Her mate snarled and tightened his grip around her. “It’s not going to get you. I don’t care if we never sleep again, we’re going to find it, and we’re going to stop it.”

“I don’t think killing the fiend is going to solve the problem.” Rule watched them calmly, but he didn’t look all that much happier than Walker. “As long as the amulet is out there and someone knows how to use it, they’ll keep calling fiends. And as long as there are fiends in this world under its control, they’ll be looking for ways to break that control.” He turned to Fiona. “If I were you, Princess, I’d cut my vacation short and head back to Faerie as fast as my legs would carry me.”

She snorted. “Yeah. Did I forget to mention that someone sealed the gate so no one can get back to Faerie? That’s what Babbage was trying to do when he was killed. At the moment, Rule, I can’t go anywhere, even if I want to.”

“And that’s not an acceptable solution,” Rafe said. “Even if the fiends can’t find a Sidhe to break the grip of the amulet, they can still find plenty of other things to snack on in the city.
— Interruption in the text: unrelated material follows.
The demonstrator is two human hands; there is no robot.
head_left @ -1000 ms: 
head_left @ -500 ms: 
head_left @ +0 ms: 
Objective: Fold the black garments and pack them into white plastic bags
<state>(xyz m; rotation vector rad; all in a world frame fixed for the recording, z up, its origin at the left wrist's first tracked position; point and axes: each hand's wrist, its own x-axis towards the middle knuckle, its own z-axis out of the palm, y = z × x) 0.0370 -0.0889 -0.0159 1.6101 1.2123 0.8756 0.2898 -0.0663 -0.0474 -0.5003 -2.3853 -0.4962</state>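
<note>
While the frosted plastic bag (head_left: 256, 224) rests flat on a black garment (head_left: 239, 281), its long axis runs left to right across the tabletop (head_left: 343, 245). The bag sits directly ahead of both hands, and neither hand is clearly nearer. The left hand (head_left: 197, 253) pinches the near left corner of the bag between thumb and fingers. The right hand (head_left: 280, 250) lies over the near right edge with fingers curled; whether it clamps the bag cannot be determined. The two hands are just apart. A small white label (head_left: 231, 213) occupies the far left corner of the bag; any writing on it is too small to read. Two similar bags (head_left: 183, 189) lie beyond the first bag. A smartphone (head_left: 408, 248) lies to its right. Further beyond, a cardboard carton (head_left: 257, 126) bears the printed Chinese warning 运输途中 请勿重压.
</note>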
We need the amulet found and the summoner stopped.”

Tess rolled her eyes. “Right. Why didn’t any of us think of that?”

“You know what I meant.” Rafe glared at his mate. “We don’t want to put a bandage on the problem; we want to cure it. And in case everyone else has forgotten, there’s another high Fae in town at the moment. I don’t think Dionnu would be all that happy to suddenly find himself on the dinner menu, do you?”
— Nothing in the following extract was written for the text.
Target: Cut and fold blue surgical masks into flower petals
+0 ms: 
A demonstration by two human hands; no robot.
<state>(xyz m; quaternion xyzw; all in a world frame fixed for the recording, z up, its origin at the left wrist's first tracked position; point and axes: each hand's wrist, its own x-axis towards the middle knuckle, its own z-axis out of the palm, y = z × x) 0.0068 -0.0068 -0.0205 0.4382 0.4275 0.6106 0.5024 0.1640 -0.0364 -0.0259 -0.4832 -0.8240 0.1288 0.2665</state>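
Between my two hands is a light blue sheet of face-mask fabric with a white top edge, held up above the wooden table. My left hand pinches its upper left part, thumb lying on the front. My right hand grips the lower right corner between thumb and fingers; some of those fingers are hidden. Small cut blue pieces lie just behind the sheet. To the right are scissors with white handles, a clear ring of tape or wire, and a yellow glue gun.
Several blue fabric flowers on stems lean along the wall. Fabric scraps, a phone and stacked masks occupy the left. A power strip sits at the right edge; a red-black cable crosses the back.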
Fiona’s eyes widened. “Oh my Goddess, I forgot. We have to warn Uncle Dionnu. He might drive me crazy, but I’m not about to be responsible for his death. Not if I can prevent it. I have to tell him what’s going on.”

Rule’s head snapped up. “King Dionnu is here? In this city, right now?”

“I know. It surprised me, too, but apparently he came over for the negotiations. I’m sure he just wanted to get some leverage with the humans that he might eventually be able to use against my aunt.” Fiona shrugged. “It’s normal political scheming, as far as I can tell. We went to see him, and he didn’t seem to know anything about what was going on.”

“I think he may not have told you the complete truth.”

“What makes you say that?”

“The amulet,” Rule answered. “I’ve been trying to work out where it came from. Remember, I said we thought we had destroyed all the known examples of it, but I should have said ‘all but one of them.’ We knew where the last amulet was located, but we never considered it a potential threat.”

“Why not? I mean, it looks like you miscalculated there.”

“We thought the amulet would be safe where it was.” Walker looked the question and Rule gave a forbidding answer. “It’s been in the library of Mab’s Summer Palace.”